- WHAT YOU HAVE TO DO:
Print the material below exactly as it stands, please, from its first line to the line holding "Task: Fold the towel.", with no pictures.

- - - - - - -

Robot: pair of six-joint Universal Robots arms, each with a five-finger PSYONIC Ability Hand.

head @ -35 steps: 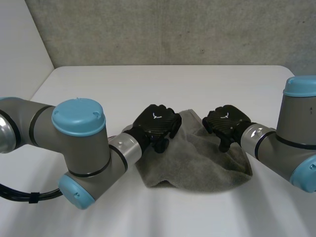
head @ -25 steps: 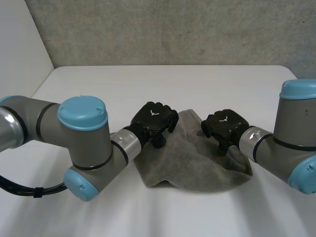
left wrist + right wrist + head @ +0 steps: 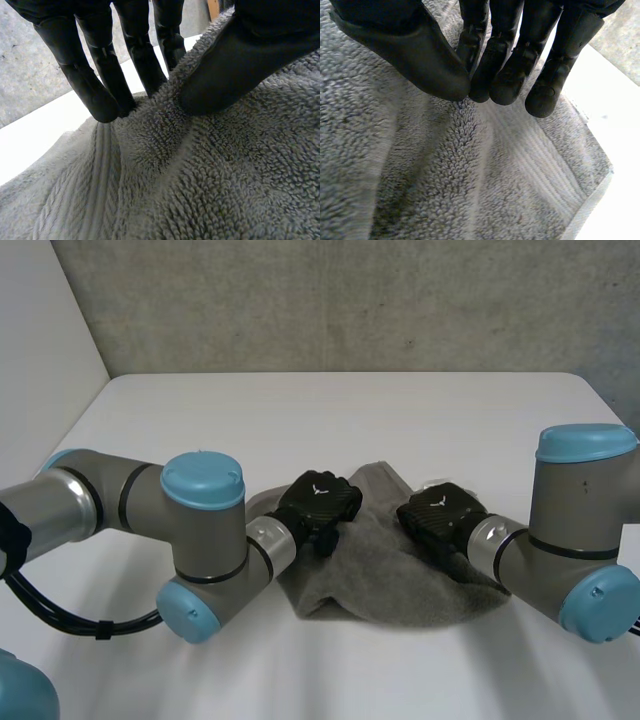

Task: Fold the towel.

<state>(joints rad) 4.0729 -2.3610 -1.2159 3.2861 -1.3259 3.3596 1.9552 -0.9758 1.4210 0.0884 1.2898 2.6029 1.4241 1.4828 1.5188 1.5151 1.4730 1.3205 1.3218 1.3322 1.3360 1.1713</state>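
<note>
The towel is grey terry cloth, a rough looped pile with a flatter ribbed band woven near its edge. The left hand and right hand have woven-looking black backs and smooth matt fingers. The table is smooth matt white, and the wall is rough and grainy.

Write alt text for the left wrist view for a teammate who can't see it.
The left hand pinches a raised ridge of the grey towel between its thumb and fingers. The white table shows beyond the fingertips, past the towel's edge.
</note>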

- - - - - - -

- WORKED SOLUTION:
Robot: pair of six-joint Universal Robots arms, each with a five-finger PSYONIC Ability Hand.

head @ -35 steps: 
head @ -25 steps: 
left wrist + right wrist + head @ +0 steps: 

Task: Fold the towel.

Nothing else is needed to finish the exercise.